Morris’s music is rooted in electronics in much the same way, but his synths lack the harshness of BT’s, making the difference immediately clear to anyone with an ear for it. His primary contribution is a heroic theme for the human pilots, appearing first in “The Pilots’ Theme” and incorporated in many of his other tracks as well. The theme is very much in the heroic/masculine/patriotic Remote Control scoring mold, and could easily be dropped into Transformers or Battleship without anyone noticing the substitution. Morris’s use of the “wailing woman,” in “EDI’s Sacrifice” and elsewhere, is scarcely better than BT’s.

DiMattia does a much better job of integrating his music with BT’s, with his electronics bending in much more smoothly. He also makes use of harp arpeggios in fragments throughout his portion of the score to match up somewhat with the “EDI Theme” from BT. However, his music often lacks the clever production of the former DJ’s, and the electronics often become completely overbearing, especially when paired with an orchestra for many of the album’s centerpiece action cues.

In the end, Stealth sounds surprisingly like many of the other action scores in contemporary American cinema.

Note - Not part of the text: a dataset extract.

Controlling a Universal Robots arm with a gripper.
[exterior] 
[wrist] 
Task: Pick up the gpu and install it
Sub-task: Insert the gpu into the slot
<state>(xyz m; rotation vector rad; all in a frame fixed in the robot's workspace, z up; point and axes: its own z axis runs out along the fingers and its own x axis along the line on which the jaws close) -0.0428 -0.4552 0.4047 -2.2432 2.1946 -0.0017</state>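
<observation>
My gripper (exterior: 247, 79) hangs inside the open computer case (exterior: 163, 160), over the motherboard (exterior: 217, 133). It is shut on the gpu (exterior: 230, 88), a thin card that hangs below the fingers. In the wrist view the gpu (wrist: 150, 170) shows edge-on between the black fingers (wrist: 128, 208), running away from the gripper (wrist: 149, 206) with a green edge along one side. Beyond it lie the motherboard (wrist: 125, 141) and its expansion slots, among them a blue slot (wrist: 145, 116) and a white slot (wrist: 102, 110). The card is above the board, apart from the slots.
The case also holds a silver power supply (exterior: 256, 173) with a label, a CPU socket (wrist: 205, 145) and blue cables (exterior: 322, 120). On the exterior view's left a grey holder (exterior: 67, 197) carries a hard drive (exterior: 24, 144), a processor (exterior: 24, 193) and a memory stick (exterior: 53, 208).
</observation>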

And therein lies the problem. While there’s nothing wrong with collaboration, the Remote Control artists are experts at integrating disparate voices into a single, watered-down whole. When their skills are used to smooth over a neophyte scorer’s inexperience, though, whatever distinct voice that person brings to the table is often lost. This leaves a score that, despite the names on the credits, sounds like it was an everyday product of the Remote Control studios, begging the question of why the assignment wasn’t simply given to them in the first place. M83’s Oblivion is a prime example, and BT’s Stealth is another.

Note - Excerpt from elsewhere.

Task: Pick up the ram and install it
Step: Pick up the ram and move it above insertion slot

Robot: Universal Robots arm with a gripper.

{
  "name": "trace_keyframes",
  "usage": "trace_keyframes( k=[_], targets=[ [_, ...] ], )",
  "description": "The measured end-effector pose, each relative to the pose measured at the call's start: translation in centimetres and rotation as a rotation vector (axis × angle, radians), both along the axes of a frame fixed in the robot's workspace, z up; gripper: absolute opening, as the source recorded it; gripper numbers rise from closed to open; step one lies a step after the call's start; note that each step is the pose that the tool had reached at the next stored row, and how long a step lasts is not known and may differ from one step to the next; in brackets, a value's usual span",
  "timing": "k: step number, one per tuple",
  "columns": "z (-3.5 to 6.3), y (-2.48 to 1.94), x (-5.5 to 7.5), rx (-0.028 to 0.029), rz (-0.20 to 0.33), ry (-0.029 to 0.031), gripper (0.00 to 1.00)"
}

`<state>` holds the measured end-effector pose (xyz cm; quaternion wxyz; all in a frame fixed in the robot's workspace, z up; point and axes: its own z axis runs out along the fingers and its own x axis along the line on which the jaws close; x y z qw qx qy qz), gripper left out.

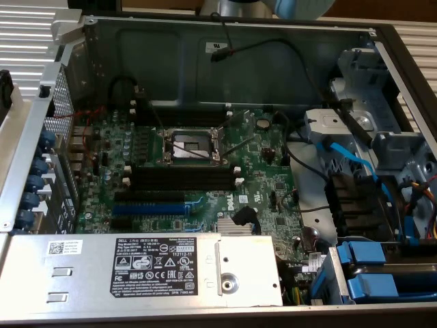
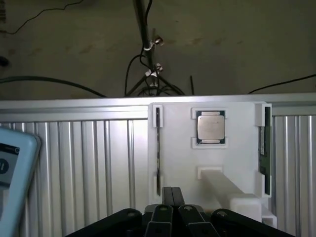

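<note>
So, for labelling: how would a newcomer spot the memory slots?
In the open grey metal computer case, find the green motherboard. Between its square silver processor socket and the blue expansion slot lie the long black slots; white end clips set them apart.

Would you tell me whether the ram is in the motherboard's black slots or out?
Out. The black slots look empty; the ram stands on edge in a white holder.

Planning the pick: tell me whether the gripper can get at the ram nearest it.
Probably yes: the ram stands on edge in the white holder, uncovered, just ahead of the gripper, whose shut jaws must open first.
</note>
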<state>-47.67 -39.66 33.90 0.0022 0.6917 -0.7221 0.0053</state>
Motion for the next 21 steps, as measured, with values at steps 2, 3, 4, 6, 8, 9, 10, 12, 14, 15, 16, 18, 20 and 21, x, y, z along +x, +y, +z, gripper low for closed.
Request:
trace_keyframes(
  k=[2,3,4,6,8,9,10,12,14,15,16,18,20,21],
  targets=[
    [-0.36,0.00,0.0,0.0030,0.001,0.0003,0.10],
    [-0.54,0.00,-0.1,0.0041,0.002,0.0003,0.10],
    [-0.72,0.00,-0.1,0.0046,0.002,0.0002,0.10],
    [-1.08,0.00,-0.3,0.0056,0.003,0.0004,0.10],
    [-1.44,0.00,-0.4,0.0081,0.004,0.0003,0.10],
    [-1.63,0.00,-0.5,0.0088,0.005,0.0002,0.10],
    [-1.79,0.00,-0.5,0.0097,0.005,0.0004,0.10],
    [-2.10,0.01,-0.5,0.0112,0.006,0.0017,0.10],
    [-2.47,0.00,-0.6,0.0125,0.008,0.0019,0.10],
    [-2.64,0.00,-0.7,0.0133,0.009,0.0021,0.10],
    [-2.80,0.00,-0.8,0.0142,0.009,0.0023,0.10],
    [-3.17,0.00,-1.1,0.0159,0.011,0.0022,0.10],
    [-3.52,-0.02,-1.3,0.0181,0.013,0.0022,0.10],
    [-3.66,-0.12,-1.3,0.0192,0.014,0.0031,0.10]
  ],
)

While there are some interesting ideas, and many of the electronic textures will be pleasing to fans of that particular sound, it’s hard to imagine a BT fan being satisfied with the album–the sound is just too watered-down. Therefore, the album can only be recommended to people who enjoy the overall sound of Hans Zimmer’s Remote Control studio and would like to hear it livened up a bit with some interesting electronics and textures.